The infile contains one Tweet per line. The file as a whole is not a valid JSON file. For this reason I need the first jq command, jq-cmd1. It converts the collection of JSON fragments into an array of JSON objects and applies a transformation, or does some filtering. This creates another sequence of JSON fragments.

The second jq command converts the transformed JSON into a csv file. This jq-cmd is so complex that I’ve factored it out into a small file in the same directory, called to_csv.jq (see at end of this post).

NOTE/TODO If the python programs in the csvkit are installed, you can also use:
 < simplefile.json in2csv > csv.out 
csvkit (code) is a collection of commandline tools that contains
csv2arff   csvcut     csvgrep    csvjson    csvpy      
csvsql     csvstat    csvclean   csvformat  csvjoin    
csvlook    csvsort    csvstack   in2csv    sql2csv

Note to self: Get this list with these bash commands

sudo apt install apt-file
apt-file update
apt-file list python3-csvkit

jq Module to_csv.jq looks like this:

### (insert Gist or scriptcode here)

Instead of the complex to_csv … TODO: (explain difference of to_csv.jq and jq’s built-in @csv)

NOTE end TODO

Example 1 - extract tweet text

This snippet extracts the text from a file that I created by saving data from the Twitter streaming API. I’ve filtered for the “#rstats” hashtag which includes tweets about the R language:

< raw_tweets/stream__AGU17.json jq -s '[.[] | {text: .text}] ' \
   | jq  -f -r to_csv.jq  | grep -i "rstats" | sort -u

Example 2 - extract more than 1 field from Tweets

This is a variant of Example 1. Extract 5 fields from different levels of the tweet into a csv file with brief column names.

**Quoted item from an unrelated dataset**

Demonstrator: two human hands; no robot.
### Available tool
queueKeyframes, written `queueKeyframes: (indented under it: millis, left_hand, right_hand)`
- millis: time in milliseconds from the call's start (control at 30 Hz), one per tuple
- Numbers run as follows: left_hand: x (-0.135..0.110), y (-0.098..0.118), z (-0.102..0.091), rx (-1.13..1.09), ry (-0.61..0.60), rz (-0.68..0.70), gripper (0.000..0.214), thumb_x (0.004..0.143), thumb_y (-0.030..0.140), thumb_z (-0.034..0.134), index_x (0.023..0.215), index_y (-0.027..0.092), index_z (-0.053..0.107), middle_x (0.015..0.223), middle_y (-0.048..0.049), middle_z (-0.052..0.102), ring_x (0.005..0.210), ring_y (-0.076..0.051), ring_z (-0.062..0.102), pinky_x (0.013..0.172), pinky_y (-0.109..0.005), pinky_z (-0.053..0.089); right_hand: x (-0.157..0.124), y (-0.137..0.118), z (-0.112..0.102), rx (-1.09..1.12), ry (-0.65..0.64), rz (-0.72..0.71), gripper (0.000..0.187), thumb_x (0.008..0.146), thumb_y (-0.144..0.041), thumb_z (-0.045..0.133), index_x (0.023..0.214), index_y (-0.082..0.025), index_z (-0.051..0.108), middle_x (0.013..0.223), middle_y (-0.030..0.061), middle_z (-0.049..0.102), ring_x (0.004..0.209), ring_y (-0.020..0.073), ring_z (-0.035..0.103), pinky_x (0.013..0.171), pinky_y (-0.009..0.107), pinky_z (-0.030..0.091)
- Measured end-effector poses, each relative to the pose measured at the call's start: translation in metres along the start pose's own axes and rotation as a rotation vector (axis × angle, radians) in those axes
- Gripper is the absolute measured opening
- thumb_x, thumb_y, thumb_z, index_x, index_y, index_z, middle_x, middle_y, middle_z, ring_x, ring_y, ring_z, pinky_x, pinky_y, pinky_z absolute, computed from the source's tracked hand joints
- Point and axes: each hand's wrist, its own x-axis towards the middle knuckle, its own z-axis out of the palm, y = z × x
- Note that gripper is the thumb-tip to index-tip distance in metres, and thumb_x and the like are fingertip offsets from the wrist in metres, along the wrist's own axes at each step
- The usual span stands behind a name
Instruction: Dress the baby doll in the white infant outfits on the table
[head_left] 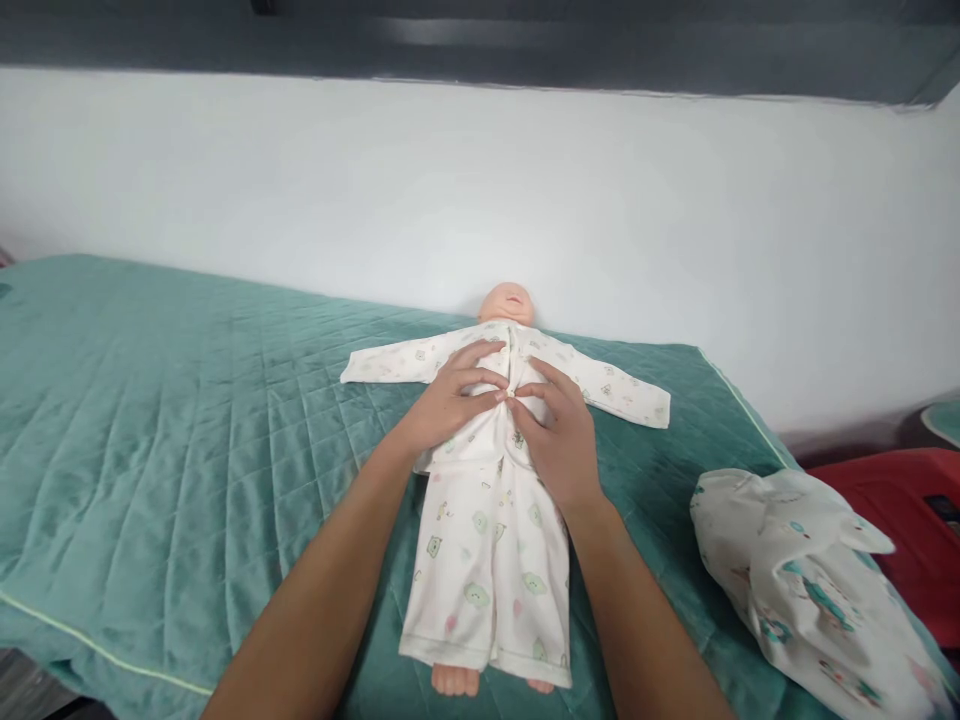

<raw_tweets/stream_rstats.json jq  -s  -S  '[.[] | \
   {name:  .user.name, sn: .user.screen_name, loc: .user.location, \
   url:.user.url, desc:.user.description, _fol: .user.followers_count }]'   | \
   jq  -f -r to_csv.jq

Helper function to_csv()

This is from a Stackoverflow Answer to the question How to convert arbirtrary simple JSON to CSV using jq?


def tocsv($x):
    $x
    |(map(keys)
        |add
        |unique
        |sort
    ) as $cols
    |map(. as $row
        |$cols
        |map($row[.]|tostring)
    ) as $rows
    |$cols,$rows[]
    | @csv;

tocsv(.)

# call: 
# <tweets.json jq  -s  -S  '[.[] | {name:  .user.name, sn: .user.screen_name, loc: .user.location, url:.user.url, desc:.user.description, _fol: .user.followers_count }]'  | jq  -f -r to_csv.jq

The other answers are worth a look, too.

Further processing

Further processing on the command line can be done with the csvkit suite of tools.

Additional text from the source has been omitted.